Task instructions:
Your answer should be a single number: how many lines in the data below hold the string "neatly".

[Records contained in a dataset]
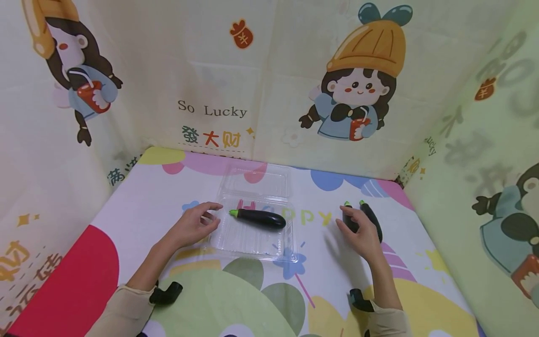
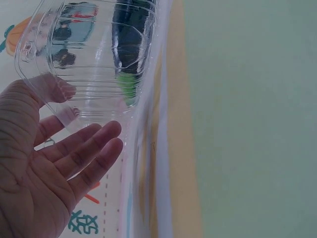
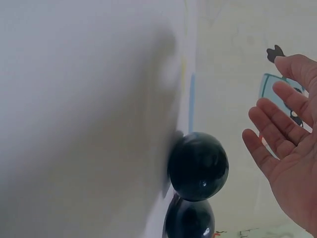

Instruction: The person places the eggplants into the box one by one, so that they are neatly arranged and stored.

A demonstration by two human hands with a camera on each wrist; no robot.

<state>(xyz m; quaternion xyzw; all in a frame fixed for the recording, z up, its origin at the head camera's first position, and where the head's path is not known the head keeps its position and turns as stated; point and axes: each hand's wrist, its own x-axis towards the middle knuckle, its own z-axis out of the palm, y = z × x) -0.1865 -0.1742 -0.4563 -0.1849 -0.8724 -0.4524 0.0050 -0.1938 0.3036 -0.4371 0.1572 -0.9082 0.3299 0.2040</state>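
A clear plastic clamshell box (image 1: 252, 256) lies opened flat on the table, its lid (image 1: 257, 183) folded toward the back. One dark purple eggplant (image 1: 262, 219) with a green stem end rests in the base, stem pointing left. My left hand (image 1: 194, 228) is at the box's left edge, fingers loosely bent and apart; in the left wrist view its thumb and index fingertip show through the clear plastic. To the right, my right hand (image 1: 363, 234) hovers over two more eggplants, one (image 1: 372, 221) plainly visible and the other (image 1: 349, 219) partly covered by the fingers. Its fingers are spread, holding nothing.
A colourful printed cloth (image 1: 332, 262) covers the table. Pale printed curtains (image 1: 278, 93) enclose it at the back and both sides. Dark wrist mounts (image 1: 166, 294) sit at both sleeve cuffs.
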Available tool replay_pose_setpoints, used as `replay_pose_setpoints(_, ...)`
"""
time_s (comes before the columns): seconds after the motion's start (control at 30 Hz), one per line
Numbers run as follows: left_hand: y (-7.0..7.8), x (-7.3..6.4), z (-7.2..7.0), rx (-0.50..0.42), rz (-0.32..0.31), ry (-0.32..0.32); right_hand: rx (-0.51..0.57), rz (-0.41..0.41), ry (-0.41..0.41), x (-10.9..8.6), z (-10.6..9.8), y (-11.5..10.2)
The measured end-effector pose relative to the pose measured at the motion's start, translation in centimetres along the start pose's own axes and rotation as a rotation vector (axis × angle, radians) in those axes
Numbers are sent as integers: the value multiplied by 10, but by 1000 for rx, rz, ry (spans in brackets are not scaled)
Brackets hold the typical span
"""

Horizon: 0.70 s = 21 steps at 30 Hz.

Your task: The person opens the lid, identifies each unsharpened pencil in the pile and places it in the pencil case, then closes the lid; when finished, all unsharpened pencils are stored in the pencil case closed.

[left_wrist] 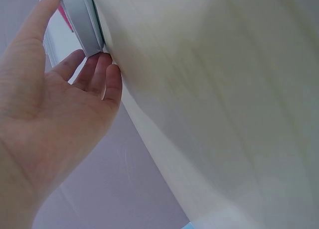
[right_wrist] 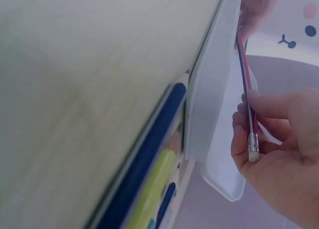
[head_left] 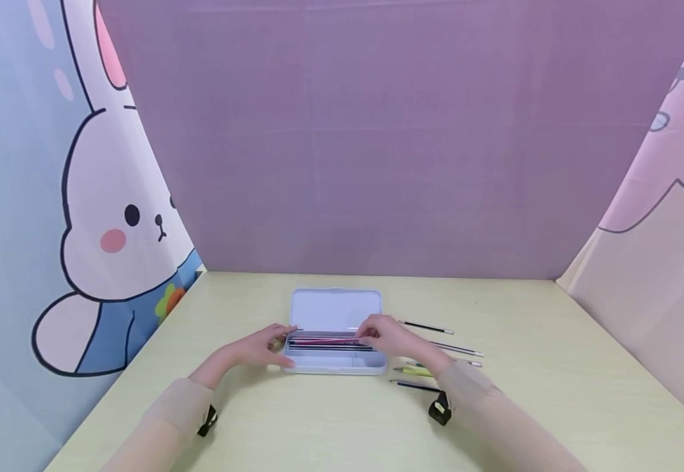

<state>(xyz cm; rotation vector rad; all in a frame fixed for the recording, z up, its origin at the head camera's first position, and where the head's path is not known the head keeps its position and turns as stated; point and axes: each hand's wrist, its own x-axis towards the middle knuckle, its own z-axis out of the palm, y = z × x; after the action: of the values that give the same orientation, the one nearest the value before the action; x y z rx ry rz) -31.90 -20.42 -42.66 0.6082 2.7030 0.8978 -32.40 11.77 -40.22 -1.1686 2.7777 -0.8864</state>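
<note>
A white pencil case lies with its lid raised at the back. Several dark pencils lie lengthwise inside it. My left hand holds the case's left end, thumb and fingers spread around the corners; in the left wrist view the fingertips touch the end wall. Over the case's right part, my right hand pinches a red-and-black striped pencil near its white eraser end. That pencil slants over the open case, and its far end reaches toward the left hand.
Right of the case lie several loose pencils, among them a black one, a yellow-green one and a dark blue one. A purple cloth hangs behind the pale table, with printed cloths at both sides.
</note>
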Motion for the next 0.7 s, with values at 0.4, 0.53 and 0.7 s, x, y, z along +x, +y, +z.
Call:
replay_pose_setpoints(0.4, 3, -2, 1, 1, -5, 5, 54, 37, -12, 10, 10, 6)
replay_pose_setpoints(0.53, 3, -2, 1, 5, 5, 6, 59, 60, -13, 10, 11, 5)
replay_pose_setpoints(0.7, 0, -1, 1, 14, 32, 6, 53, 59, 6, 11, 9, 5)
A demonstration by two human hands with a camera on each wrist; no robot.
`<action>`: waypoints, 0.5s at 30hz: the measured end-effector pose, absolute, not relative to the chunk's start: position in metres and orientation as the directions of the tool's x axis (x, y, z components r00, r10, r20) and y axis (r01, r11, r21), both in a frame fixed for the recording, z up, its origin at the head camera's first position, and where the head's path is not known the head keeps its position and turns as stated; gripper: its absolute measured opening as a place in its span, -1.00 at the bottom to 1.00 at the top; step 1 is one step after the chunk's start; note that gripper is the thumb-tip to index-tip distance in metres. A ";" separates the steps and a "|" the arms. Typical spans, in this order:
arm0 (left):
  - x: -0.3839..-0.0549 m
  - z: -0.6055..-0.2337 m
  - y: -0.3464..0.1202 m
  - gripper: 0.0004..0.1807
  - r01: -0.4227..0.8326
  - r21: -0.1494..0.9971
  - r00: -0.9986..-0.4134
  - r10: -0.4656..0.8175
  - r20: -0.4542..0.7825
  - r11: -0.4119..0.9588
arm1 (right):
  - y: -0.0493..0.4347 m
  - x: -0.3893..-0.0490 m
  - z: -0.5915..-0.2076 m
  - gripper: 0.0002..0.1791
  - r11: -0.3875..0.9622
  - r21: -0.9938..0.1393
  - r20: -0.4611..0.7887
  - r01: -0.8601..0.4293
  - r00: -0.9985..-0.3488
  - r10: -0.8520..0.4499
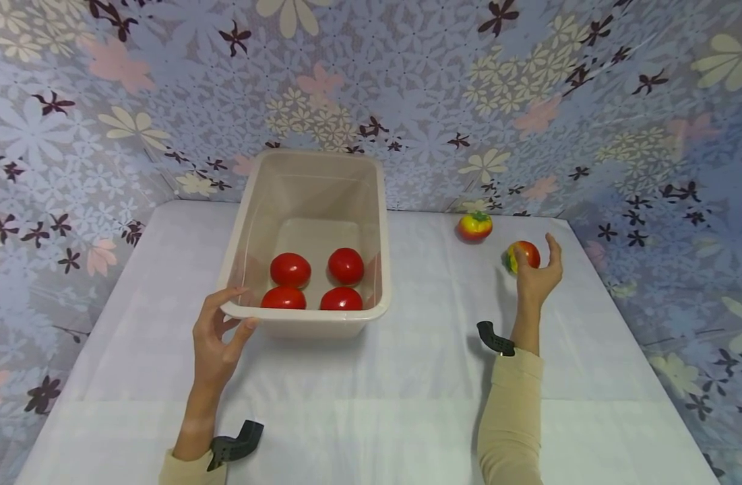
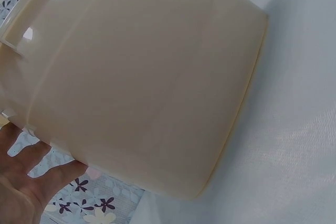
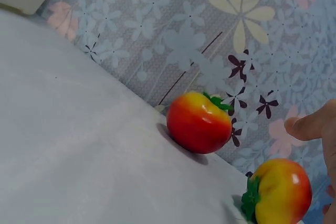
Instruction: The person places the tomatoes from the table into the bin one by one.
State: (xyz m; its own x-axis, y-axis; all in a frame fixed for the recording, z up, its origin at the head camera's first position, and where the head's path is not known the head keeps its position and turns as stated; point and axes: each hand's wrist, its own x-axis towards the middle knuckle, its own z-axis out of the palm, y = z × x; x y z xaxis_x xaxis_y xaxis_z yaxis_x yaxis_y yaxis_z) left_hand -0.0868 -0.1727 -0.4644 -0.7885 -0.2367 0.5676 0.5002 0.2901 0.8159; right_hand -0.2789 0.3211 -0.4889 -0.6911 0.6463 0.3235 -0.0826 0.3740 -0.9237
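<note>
My left hand (image 1: pixel 218 337) grips the near left corner of a beige plastic bin (image 1: pixel 319 323), fingers over the rim and thumb at its front. Inside the bin lie several glossy red tomatoes (image 1: pixel 290 269), close to its near wall. At the right, my right hand (image 1: pixel 537 279) reaches over a red-and-yellow tomato (image 1: pixel 530 250) with a green leafy top, its thumb and fingers spread apart. In the right wrist view the thumb (image 3: pixel 307 126) stands apart from that tomato (image 3: pixel 281 190). A second red-and-yellow tomato (image 1: pixel 474 226) sits a little farther left, near the back edge.
A white cloth covers the table (image 1: pixel 431 350). Flowered fabric (image 1: pixel 419 87) rises behind the table and along both sides. Black curved mounts sit on the left wrist (image 1: pixel 237 444) and the right wrist (image 1: pixel 495 339).
</note>
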 end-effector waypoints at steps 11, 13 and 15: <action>-0.087 -0.467 -0.173 -0.50 0.504 0.814 -0.788 -0.232 0.570 0.288 | 0.326 -0.281 -0.501 -0.33 0.342 -0.938 0.287 -0.053 -0.672 0.682; -0.087 -0.467 -0.173 -0.50 0.509 0.812 -0.786 -0.232 0.574 0.285 | 0.326 -0.282 -0.504 -0.32 0.339 -0.940 0.262 -0.022 -0.681 0.684; -0.087 -0.467 -0.173 -0.50 0.510 0.812 -0.785 -0.232 0.574 0.284 | 0.327 -0.282 -0.506 -0.32 0.335 -0.942 0.245 -0.003 -0.687 0.684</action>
State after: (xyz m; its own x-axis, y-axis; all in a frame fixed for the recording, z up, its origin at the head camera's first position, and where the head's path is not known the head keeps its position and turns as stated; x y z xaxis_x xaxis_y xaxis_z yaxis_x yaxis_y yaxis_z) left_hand -0.0871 -0.1735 -0.4667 -0.7851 -0.2323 0.5742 0.5098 0.2841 0.8120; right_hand -0.2823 0.3269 -0.5058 -0.6873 0.6838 0.2448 -0.0028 0.3345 -0.9424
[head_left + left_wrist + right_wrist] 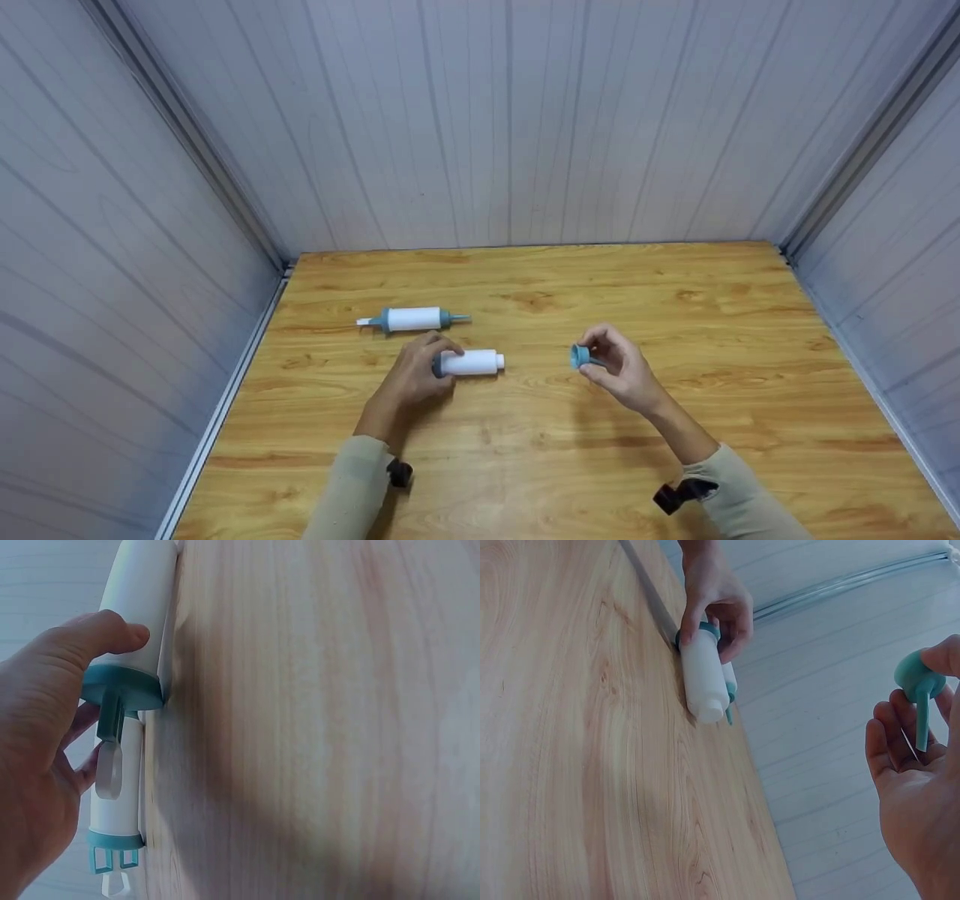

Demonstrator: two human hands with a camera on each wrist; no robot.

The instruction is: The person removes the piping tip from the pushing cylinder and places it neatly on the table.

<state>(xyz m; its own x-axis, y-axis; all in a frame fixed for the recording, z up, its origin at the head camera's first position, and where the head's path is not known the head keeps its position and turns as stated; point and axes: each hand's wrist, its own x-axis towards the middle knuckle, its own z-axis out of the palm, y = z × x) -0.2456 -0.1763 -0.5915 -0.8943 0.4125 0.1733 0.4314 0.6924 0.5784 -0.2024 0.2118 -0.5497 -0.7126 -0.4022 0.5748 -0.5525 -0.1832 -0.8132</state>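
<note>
A white icing-syringe-like tube point(474, 362) lies near the table's middle, its narrow white neck pointing right. My left hand point(415, 373) grips it at the left end, thumb and fingers around the white barrel near the teal collar point(121, 685). In the left wrist view a short teal handle with a pale tip sticks out of that collar. Raised above the table at the right, my right hand point(624, 373) pinches a teal nozzle cap point(913, 676) with a thin spout. Its round open mouth faces left, toward the tube but apart from it. The spout points back toward the palm.
Behind the left hand lies a second white tube point(414, 319) with teal ends, its thin spout pointing right. The wooden table point(712, 322) meets pale panel walls point(525, 135) at the back and on both sides. Each wrist carries a black camera mount.
</note>
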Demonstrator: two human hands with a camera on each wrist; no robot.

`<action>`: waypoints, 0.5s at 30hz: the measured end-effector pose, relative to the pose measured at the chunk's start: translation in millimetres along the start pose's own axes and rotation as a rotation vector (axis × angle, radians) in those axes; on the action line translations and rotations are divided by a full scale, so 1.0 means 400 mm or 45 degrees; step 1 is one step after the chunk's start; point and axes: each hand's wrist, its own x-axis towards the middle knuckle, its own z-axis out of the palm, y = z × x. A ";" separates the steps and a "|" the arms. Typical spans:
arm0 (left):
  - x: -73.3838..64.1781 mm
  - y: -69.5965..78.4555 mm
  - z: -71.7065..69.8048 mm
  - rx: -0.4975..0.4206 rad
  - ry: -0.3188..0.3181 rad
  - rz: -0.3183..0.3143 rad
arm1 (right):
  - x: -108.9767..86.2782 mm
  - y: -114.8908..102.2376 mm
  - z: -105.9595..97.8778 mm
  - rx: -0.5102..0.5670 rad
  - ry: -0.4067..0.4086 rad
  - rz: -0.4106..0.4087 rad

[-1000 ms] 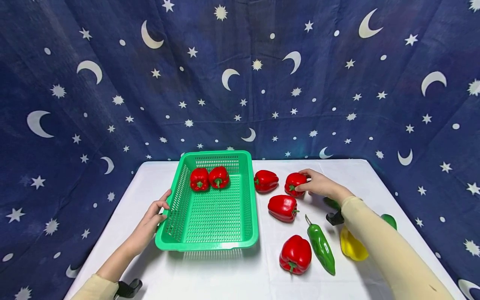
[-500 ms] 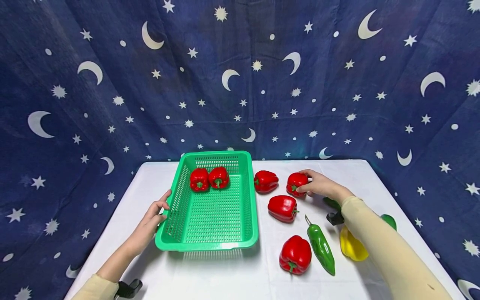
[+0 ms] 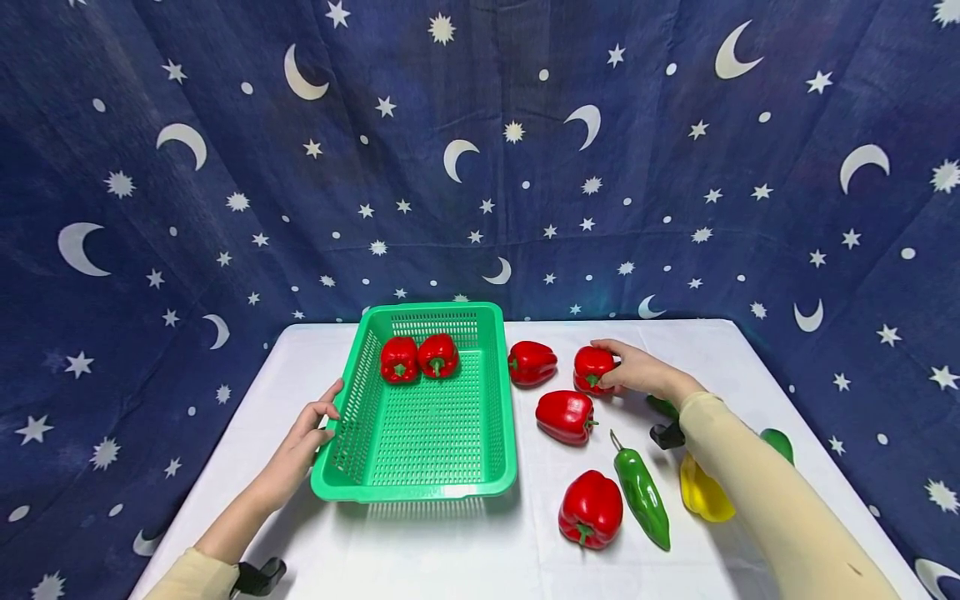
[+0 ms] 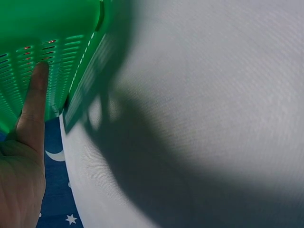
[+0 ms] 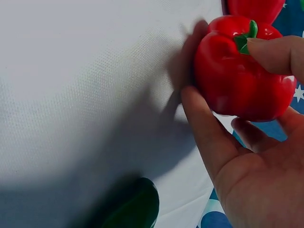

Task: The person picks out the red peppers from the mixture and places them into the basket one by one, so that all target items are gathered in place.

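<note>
My right hand [image 3: 643, 371] holds a red bell pepper [image 3: 587, 363] at the back right of the table. In the right wrist view, the thumb lies by the green stem of this bell pepper [image 5: 242, 80] and the fingers reach round its side and underside. At the left, my left hand [image 3: 300, 442] touches the outer side of a green perforated basket [image 3: 512, 433]. The left wrist view shows a straight finger [image 4: 34, 102] against the slotted wall of the basket [image 4: 42, 19]. Inside it, two red bell peppers [image 3: 399, 360] sit together near the back.
Right of the basket lie more red bell peppers [image 3: 565, 416], one of them nearer the front [image 3: 591, 510]. A long green chili pepper [image 3: 642, 496] lies beside it. Partly behind my right sleeve are a yellow bell pepper [image 3: 703, 492] and green vegetables [image 3: 778, 442]. A patterned curtain [image 3: 480, 167] hangs behind.
The red bell pepper in my right hand has shifted slightly right and turned a little, and the right fingers have moved slightly on it. My left hand and the basket keep their place.
</note>
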 end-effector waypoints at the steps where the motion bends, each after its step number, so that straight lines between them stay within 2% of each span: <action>1: 0.000 0.000 0.000 0.000 0.001 -0.001 | 0.002 0.001 0.000 -0.001 0.004 0.001; 15: -0.001 0.002 0.001 -0.007 -0.002 0.005 | 0.016 0.019 0.007 -0.008 0.036 -0.035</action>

Finished task:
2